Il serait effectivement absurde de parler de sous-consommation au moment où l'inflation revenait. C'est bien plutôt la surconsommation et le retour de l'inflation qui menaçaient le système pyramidal de l'immobilier et le régime d'accumulation de cette fin de cycle. Cela ne réfute en rien la nécessité de politiques keynésiennes constituant une indispensable gestion de court terme, compensation nécessaire des retraits massifs dues au credit crunch et à la phase (courte) de déflation en réaction au choc du retour de l'inflation (sur le long terme). Il y a différentes temporalités qu'il faut savoir traiter de façon différenciées. Ce n'est certainement pas la politique keynésienne elle-même qui permettra de sortir de la crise qu'elle ralentit seulement mais bien la dévaluation du dollar et la destruction des dettes par l'inflation qui devrait s'en suivre, laissant le terrain libre pour une économie verte et numérique qui s'ouvre sur l'Afrique. Plus qu'une politique keynésienne, c'est donc d'une politique inflationniste qu'il s'agit, même si il faudrait maintenir un taux d'inflation raisonnable si possible...
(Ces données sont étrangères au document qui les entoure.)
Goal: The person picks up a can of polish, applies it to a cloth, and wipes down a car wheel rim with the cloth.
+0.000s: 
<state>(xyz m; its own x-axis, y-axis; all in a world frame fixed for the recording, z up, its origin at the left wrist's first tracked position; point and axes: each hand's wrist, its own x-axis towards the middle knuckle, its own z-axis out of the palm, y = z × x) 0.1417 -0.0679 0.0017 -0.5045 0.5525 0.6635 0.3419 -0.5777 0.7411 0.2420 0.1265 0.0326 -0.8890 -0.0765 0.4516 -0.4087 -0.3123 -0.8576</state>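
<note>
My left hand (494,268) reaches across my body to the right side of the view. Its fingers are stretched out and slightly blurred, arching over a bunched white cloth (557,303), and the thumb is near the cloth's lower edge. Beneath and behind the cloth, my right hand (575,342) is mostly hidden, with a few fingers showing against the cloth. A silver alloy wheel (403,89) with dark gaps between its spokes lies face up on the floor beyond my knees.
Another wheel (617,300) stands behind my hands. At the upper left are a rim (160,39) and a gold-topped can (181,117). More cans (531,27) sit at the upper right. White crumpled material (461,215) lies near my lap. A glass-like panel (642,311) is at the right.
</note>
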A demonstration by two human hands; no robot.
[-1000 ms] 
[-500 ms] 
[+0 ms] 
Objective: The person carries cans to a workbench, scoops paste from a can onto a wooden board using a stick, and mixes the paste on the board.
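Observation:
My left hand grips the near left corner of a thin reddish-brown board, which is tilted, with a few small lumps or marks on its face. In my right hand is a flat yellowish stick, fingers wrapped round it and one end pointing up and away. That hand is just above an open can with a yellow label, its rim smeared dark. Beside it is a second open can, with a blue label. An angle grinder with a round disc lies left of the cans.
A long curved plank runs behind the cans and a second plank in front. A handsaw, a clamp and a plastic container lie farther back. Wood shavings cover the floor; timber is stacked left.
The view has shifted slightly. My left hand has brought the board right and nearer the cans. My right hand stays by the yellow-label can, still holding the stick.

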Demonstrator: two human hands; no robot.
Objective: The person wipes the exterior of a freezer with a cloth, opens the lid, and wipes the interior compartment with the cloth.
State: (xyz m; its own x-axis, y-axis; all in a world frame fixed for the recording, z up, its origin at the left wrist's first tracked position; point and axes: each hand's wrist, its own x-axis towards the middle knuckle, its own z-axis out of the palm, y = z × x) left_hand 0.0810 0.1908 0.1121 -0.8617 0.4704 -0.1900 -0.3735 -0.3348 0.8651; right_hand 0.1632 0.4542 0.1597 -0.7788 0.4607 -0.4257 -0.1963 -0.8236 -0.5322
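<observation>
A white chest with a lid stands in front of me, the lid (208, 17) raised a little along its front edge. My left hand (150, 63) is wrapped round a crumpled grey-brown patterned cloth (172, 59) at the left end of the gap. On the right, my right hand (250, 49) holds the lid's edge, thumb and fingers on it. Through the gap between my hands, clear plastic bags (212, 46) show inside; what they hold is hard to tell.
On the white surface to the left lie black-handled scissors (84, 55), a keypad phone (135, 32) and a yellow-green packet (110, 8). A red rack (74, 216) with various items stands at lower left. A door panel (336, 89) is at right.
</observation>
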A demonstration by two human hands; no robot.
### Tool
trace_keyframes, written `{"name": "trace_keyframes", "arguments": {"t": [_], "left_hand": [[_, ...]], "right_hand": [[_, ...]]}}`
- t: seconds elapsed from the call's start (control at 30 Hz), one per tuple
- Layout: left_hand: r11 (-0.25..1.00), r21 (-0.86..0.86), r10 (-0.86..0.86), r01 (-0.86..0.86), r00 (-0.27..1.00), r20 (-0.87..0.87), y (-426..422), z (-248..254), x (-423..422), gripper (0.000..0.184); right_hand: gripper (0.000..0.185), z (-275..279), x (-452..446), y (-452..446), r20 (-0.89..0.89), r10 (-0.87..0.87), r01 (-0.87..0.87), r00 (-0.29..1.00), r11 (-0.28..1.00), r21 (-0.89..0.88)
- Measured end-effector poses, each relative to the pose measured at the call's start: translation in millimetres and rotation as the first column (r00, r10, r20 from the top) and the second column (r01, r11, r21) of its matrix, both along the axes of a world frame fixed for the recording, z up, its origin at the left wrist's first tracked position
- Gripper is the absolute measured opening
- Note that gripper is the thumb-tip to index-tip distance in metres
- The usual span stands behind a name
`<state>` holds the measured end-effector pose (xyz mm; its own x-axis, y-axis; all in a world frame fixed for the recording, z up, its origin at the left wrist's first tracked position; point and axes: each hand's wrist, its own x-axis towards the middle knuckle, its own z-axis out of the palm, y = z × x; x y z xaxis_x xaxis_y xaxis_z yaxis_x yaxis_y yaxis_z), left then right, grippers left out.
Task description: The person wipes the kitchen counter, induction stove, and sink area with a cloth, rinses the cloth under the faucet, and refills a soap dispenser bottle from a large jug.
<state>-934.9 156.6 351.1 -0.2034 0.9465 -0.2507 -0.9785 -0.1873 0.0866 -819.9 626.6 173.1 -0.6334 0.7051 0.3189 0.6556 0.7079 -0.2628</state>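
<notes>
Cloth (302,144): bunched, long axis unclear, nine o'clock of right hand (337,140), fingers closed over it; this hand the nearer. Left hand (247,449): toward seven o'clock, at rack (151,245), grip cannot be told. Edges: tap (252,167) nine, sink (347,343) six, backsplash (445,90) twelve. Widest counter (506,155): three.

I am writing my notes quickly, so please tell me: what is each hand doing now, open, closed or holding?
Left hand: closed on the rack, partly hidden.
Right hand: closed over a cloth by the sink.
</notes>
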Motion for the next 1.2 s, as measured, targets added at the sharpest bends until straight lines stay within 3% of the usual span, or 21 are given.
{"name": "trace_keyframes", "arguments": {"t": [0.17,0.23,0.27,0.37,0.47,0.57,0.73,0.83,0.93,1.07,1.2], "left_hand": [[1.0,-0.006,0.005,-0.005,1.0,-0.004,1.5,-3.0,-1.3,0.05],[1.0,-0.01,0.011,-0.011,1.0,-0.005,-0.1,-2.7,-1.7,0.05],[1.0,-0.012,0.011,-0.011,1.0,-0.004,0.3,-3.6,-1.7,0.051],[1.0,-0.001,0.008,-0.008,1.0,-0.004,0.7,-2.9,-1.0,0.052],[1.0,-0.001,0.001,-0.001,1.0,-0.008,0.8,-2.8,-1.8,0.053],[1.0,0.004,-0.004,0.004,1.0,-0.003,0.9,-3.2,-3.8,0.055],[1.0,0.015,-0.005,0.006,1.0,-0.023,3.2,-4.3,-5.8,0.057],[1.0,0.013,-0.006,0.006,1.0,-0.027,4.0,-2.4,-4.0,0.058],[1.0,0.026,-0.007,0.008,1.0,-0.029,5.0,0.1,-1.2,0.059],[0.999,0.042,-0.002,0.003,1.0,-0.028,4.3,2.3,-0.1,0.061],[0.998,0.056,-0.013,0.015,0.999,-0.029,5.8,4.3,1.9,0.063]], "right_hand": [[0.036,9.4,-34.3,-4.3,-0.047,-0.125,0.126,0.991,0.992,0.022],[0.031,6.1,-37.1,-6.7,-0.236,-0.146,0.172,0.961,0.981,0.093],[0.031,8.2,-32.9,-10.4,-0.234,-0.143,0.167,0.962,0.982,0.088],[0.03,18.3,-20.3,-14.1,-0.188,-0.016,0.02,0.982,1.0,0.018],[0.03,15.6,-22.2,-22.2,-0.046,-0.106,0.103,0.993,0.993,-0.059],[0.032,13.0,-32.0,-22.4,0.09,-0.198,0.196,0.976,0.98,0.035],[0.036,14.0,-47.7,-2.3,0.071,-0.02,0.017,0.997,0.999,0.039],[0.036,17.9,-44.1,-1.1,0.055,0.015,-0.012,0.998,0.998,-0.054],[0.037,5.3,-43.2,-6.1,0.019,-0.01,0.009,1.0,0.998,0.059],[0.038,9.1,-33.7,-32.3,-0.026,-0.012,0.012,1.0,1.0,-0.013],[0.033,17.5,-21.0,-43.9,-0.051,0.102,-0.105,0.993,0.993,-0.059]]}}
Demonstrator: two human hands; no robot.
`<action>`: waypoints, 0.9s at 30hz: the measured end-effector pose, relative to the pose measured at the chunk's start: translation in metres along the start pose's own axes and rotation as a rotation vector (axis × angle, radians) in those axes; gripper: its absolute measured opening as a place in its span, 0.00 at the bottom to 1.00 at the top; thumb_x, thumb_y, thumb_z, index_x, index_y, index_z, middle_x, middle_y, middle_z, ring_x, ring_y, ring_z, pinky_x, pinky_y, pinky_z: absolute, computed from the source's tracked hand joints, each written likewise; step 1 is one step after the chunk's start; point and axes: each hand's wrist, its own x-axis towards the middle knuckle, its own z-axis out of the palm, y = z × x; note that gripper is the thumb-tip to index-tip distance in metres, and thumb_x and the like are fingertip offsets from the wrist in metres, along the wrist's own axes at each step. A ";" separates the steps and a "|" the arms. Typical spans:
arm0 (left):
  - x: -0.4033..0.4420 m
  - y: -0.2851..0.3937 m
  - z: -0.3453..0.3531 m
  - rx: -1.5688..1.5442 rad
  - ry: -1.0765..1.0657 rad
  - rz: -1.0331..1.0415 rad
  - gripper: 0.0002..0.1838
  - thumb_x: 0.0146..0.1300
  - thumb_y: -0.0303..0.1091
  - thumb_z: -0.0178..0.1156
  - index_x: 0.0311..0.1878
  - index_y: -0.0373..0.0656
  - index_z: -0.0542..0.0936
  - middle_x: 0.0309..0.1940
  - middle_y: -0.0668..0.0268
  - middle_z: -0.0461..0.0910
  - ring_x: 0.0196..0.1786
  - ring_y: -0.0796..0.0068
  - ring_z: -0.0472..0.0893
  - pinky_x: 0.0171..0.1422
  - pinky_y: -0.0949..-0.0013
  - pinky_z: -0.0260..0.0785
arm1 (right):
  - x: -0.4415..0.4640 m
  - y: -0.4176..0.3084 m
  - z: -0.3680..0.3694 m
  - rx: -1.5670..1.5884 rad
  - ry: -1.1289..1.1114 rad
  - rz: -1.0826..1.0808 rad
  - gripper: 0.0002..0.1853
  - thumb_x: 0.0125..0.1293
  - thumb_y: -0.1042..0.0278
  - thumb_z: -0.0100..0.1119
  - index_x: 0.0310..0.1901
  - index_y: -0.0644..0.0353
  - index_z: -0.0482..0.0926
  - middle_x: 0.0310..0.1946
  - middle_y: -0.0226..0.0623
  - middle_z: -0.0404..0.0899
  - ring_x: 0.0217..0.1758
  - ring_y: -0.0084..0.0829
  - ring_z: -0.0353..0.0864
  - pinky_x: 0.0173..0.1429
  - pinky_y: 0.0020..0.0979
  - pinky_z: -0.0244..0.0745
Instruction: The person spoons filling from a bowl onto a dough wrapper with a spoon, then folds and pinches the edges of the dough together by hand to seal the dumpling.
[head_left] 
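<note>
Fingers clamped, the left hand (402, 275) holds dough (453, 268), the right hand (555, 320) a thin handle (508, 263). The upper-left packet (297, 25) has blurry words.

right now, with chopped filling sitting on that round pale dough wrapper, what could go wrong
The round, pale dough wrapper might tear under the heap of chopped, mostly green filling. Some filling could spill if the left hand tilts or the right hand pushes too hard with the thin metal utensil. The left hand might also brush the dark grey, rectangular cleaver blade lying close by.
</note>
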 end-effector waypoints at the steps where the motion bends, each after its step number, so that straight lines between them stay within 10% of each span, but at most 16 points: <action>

La sortie de crise ne sera donc pas la fin du capitalisme et du système financier mais un nouveau capitalisme plus régulé dont on a donné les caractéristiques principales : inflation, réduction des inégalités (impôts), nouvelle génération, retour de l'Etat, revalorisation des salaires et des protections sociales, ce qui devrait se faire cette fois sous la forme d'un revenu garanti pour tous de même que la relocalisation devrait se substituer au protectionnisme. Cela ne veut pas dire pour autant que le capitalisme n'en sera pas fondamentalement transformé (par l'écologie et le numérique notamment). Cela ne veut pas dire non plus qu'on ne sortira pas du capitalisme, ni même que la sortie du capitalisme n'aurait pas déjà commencée, mais pour de toutes autres raisons et sur une toute autre temporalité. Le capitalisme ne s'effondrera pas sur ses propres contradictions ; du moins, il s'effondre mais repart toujours. Ce qui le condamne à plus long terme, c'est le travail immatériel, la gratuité numérique et l'écologie, la contradiction des nouvelles forces productives avec le rapport salarial et l'indispensable régulation de la production, mais l'étatisation n'est certainement pas la seule réponse possible alors que l'autonomie est devenue un facteur essentiel de production et la relocalisation une nécessité écologique. Il faut donc profiter de la sortie de crise pour créer les conditions d'une sortie du salariat par les institutions du travail autonome et du développement humain mais ne pas confondre pour autant sortie de crise et sortie du capitalisme.